Higher education institutions in Kenya are yet to tap into the growing and lucrative demand for Islamic finance professionals needed by the rapidly-expanding multi-billion shillings niche sub-sector. While Kenya is gradually consolidating its position as the hub of Islamic finance in the region, local educational and training institutions are yet to respond to or anticipate the need for a critical mass of professionals needed by the sub-sector.
“The government has made ambitious commitments to nurture Islamic Finance and make Kenya a regional hub. But without developing the necessary local human resource capacity, it would be difficult to support the growth of the sub-sector,” said Jaafar Abdulkadir, Head of Islamic Banking at the Kenya Commercial Bank.

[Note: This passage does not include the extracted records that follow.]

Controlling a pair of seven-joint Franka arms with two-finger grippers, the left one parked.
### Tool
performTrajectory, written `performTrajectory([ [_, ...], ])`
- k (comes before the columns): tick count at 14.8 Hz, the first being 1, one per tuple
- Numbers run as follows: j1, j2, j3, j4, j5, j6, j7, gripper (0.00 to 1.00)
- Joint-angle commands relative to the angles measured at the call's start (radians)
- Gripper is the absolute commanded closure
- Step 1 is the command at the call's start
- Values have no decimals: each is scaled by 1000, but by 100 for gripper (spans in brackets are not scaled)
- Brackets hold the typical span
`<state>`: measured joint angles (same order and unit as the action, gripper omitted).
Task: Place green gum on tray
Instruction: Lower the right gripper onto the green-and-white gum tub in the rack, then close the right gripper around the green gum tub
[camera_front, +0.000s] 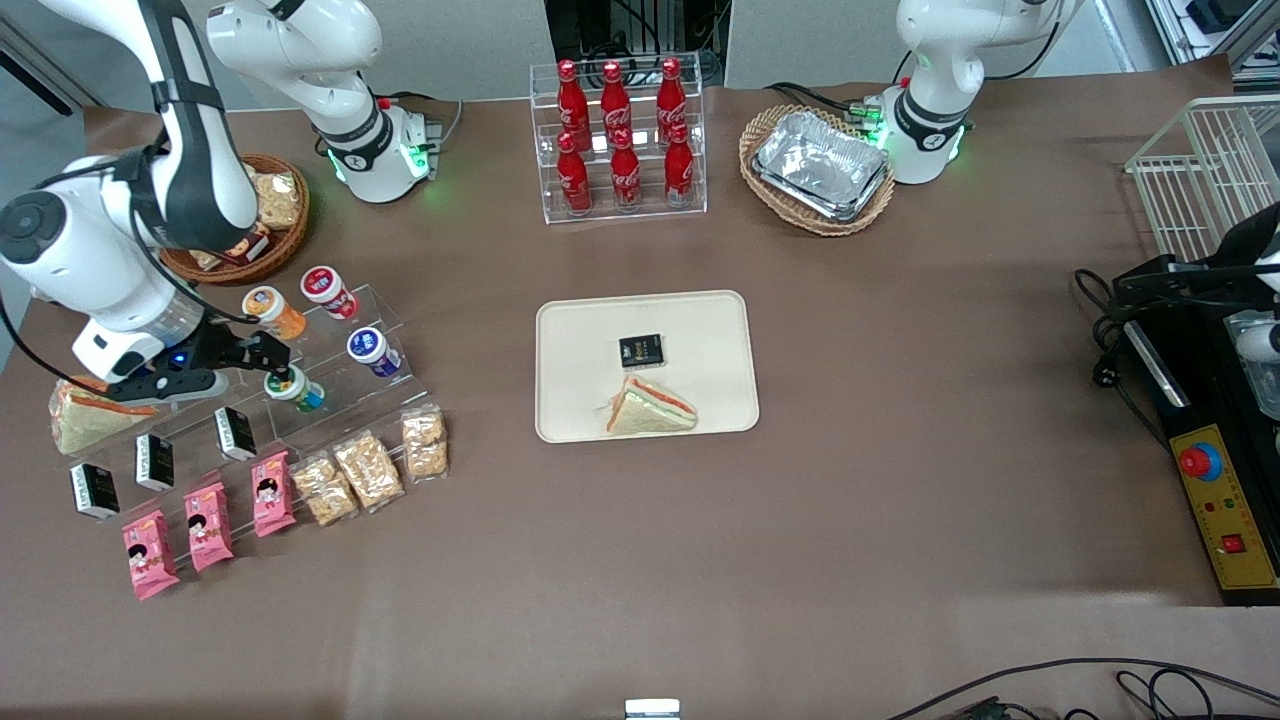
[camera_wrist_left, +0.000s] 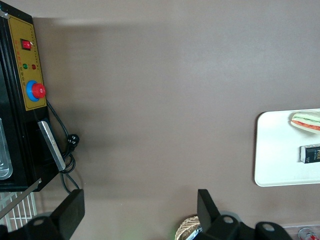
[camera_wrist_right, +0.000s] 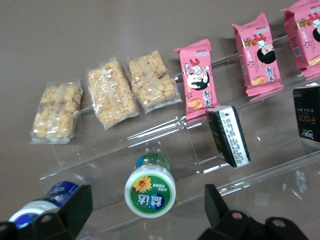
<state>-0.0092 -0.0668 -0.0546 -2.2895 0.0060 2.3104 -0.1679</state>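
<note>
Your gripper hangs over the clear acrylic display stand with its fingers spread wide apart, holding nothing. In the right wrist view the green gum sits between the two open fingers, not touched by either; its white lid with the green and yellow label faces the camera. In the front view you find the same green gum on the stand, just beside the fingertips and slightly nearer to the front camera than they are.

Also on the stand, the dark blue gum bottle rests beside the green gum, while the orange gum bottle and a red-and-white one lie farther from the front camera. Nearer the camera than the stand's gum shelf you see black packets, pink snack packs and clear bags of puffed snacks.

The tray lies well apart from the stand, toward the table's middle, carrying a sandwich and a small black packet.
</note>
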Motion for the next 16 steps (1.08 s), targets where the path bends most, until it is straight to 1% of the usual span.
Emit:
performTrajectory([
  [1, -2, -7, -4, -73, -14, 96, -30, 0],
  [8, -2, 18, -4, -168, -14, 237, -30, 0],
  [14, -2, 44, -4, -182, -14, 273, -30, 0],
  [15, -2, 47, -4, -182, -14, 273, -30, 3],
  [16, -2, 48, -4, -182, -14, 273, -30, 15],
])
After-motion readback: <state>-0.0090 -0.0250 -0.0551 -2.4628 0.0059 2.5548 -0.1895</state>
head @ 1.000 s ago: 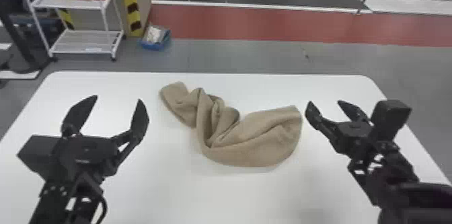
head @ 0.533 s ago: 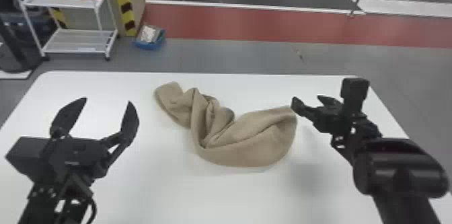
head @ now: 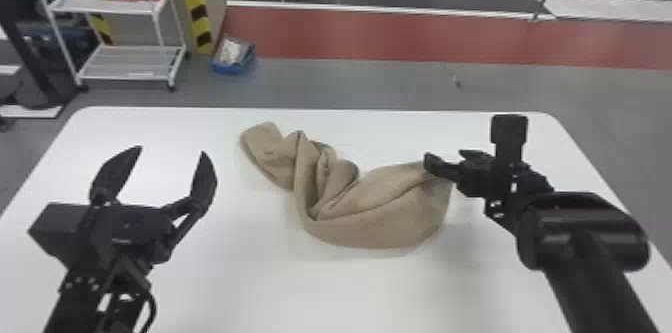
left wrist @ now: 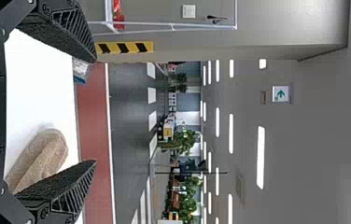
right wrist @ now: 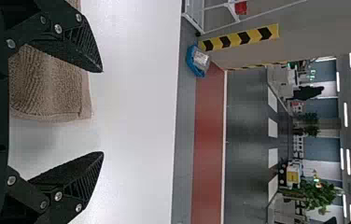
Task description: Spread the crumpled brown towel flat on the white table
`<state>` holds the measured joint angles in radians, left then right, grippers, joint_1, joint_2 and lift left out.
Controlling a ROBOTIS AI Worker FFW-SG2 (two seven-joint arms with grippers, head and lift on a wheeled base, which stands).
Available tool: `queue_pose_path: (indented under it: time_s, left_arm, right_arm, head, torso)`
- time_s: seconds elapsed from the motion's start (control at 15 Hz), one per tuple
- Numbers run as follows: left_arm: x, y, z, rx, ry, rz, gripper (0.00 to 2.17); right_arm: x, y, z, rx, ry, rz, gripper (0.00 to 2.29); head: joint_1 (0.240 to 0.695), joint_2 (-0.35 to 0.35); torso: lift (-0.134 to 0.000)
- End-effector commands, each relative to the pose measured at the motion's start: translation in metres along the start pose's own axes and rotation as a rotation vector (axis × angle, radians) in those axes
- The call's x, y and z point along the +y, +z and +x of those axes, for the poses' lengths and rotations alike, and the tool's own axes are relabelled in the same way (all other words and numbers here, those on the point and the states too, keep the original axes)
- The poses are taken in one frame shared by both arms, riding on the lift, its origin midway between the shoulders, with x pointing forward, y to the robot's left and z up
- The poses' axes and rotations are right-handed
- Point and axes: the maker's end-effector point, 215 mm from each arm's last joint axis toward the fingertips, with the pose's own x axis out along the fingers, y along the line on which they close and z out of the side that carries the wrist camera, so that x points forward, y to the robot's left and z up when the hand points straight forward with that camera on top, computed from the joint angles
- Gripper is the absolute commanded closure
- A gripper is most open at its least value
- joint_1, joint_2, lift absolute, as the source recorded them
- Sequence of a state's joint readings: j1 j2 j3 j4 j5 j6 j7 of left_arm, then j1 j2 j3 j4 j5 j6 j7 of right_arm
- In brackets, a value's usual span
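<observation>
The brown towel (head: 380, 207) lies crumpled and twisted on the white table (head: 320, 292), with folds bunched toward its left part. Left of the towel, my left gripper (head: 167, 157) is held open with nothing in it; in the left wrist view the gripper (left wrist: 94, 112) has a towel end (left wrist: 45, 154) beyond its fingers. My right gripper (head: 452, 159) stands open at the towel's right end, one finger overlapping the corner there. In the right wrist view, the towel's edge (right wrist: 52, 88) shows between the fingers of the gripper (right wrist: 102, 112), closer to one finger.
Beyond the table's far edge, a white wire shelf (head: 130, 62) stands on the floor at the back left. Beside it are a yellow-black striped post (head: 197, 7) and a blue bin (head: 232, 57).
My right gripper has moved left, to the towel's right end, and its arm has swung round. The left gripper sits slightly farther left in the head view. The towel keeps its shape.
</observation>
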<state>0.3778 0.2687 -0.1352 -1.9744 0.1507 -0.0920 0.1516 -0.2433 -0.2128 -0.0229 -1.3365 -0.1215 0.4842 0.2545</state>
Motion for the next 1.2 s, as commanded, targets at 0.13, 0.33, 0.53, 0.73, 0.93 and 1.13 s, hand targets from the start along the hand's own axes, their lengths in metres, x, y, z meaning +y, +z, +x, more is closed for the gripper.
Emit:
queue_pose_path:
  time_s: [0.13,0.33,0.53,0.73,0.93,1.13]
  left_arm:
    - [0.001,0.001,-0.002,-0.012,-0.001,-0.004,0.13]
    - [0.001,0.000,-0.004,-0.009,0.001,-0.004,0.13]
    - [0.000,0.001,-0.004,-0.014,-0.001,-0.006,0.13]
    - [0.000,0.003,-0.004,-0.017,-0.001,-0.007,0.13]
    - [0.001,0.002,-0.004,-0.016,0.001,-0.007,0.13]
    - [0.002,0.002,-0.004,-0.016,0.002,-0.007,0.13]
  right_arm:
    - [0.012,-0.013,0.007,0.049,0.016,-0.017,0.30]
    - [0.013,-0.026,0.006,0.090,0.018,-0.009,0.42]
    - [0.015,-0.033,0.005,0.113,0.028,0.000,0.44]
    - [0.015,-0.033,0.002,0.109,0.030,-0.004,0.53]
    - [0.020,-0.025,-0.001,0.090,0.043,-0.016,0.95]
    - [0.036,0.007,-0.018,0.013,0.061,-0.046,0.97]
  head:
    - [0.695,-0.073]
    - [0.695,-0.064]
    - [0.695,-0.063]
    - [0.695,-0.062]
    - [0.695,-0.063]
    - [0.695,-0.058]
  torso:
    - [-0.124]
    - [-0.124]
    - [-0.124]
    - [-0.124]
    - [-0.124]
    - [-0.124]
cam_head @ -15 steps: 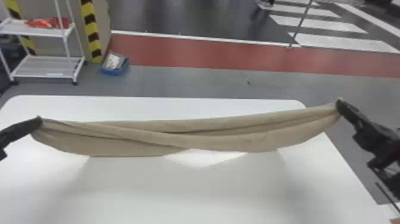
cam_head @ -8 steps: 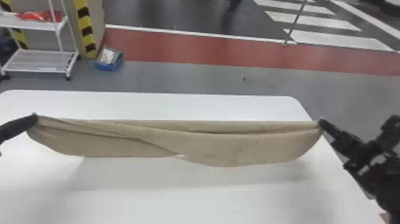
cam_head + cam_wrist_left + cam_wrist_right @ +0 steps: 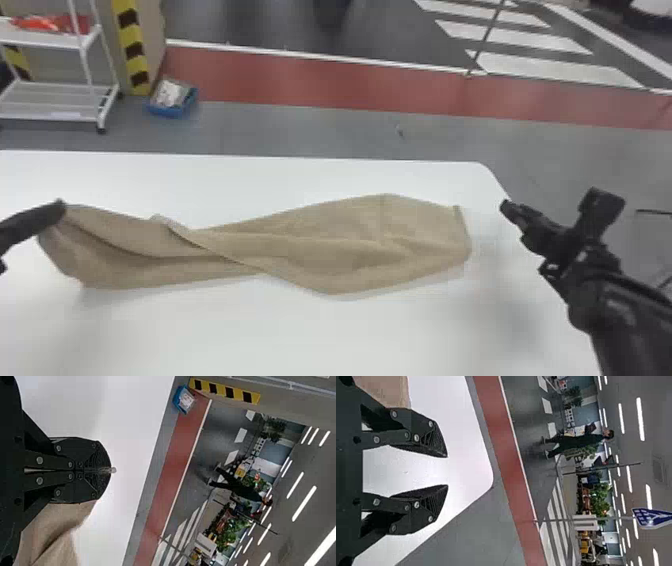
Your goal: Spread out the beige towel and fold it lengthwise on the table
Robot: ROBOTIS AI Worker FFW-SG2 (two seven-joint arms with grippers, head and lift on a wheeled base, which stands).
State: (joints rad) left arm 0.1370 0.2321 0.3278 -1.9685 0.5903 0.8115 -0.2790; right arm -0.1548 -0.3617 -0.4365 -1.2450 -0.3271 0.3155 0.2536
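Note:
The beige towel (image 3: pixel 300 250) stretches across the white table (image 3: pixel 280 335), creased and partly folded over near its middle, its right part lying loose. My left gripper (image 3: pixel 59 206) is at the towel's far left corner, and in the left wrist view that gripper (image 3: pixel 113 470) is shut on a bit of the cloth, with more towel (image 3: pixel 59 534) beside its fingers. My right gripper (image 3: pixel 507 205) is off the towel's right end, above the table's right edge. Seen in the right wrist view, the gripper (image 3: pixel 447 471) has its fingers apart and nothing between them; towel (image 3: pixel 387 390) lies off to one side.
Beyond the table's far edge, a white shelf cart (image 3: pixel 55 95) and a blue bin (image 3: pixel 172 100) stand on the floor at the back left. The table's far right corner (image 3: pixel 480 167) is rounded, near my right gripper.
My right gripper has let go of the towel's right end and moved off it. The right part of the towel has dropped and widened. The head view has shifted; my left gripper still holds its corner.

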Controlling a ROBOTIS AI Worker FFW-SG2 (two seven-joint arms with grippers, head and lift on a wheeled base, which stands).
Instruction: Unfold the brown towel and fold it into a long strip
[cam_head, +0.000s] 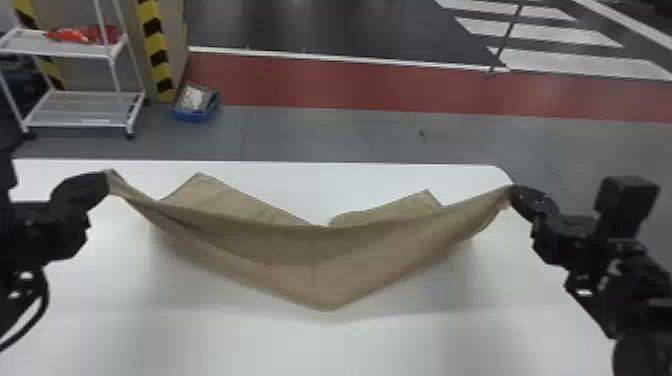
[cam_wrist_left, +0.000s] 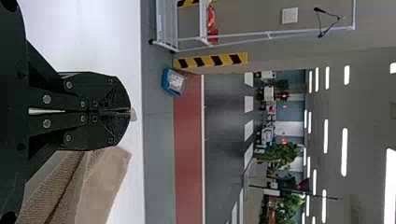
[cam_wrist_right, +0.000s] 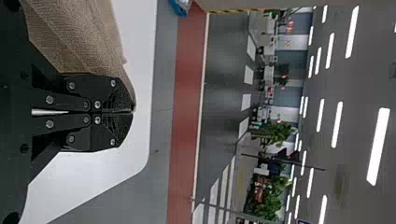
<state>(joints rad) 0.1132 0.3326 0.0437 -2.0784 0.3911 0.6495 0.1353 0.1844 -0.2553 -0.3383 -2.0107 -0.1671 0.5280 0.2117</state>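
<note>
Left hand (cam_head: 104, 182) and right hand (cam_head: 516, 193) are spread wide at opposite sides, each clamped on an upper corner of the brown towel (cam_head: 320, 260). Towel sags between them over the white worktop (cam_head: 325, 345), long axis left-right, middle dipping toward the robot. Blue bin (cam_head: 192, 117) on floor beyond holds pale stuff.

White table (cam_head: 225, 345) beneath brown towel (cam_head: 320, 270)

towel (cam_head: 320, 275) over table (cam_head: 300, 347) | cart (cam_head: 82, 107) behind table, left | bin (cam_head: 194, 117) right of cart
</note>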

Currently, only a few educational institutions offer an Islamic finance course, all at basic certificate or Diploma level. The Kenya School of Monetary Studies has been offering a certificate since 2014 in collaboration with the Malaysia-based International Centre for Education in Islamic Finance (INCEIF). Umma University, based in Kajiado and Thika, also offers a one-year basic Diploma in Islamic Banking and Finance while the Mombasa-based Coast International College plans to roll out a Diploma in Islamic Finance after inking a deal with INCEIF last month. Curricula in some local universities offering Business, finance and law at Bachelors and Masters Levels only mention Islamic finance in passing as one of the alternatives to the conventional financial systems.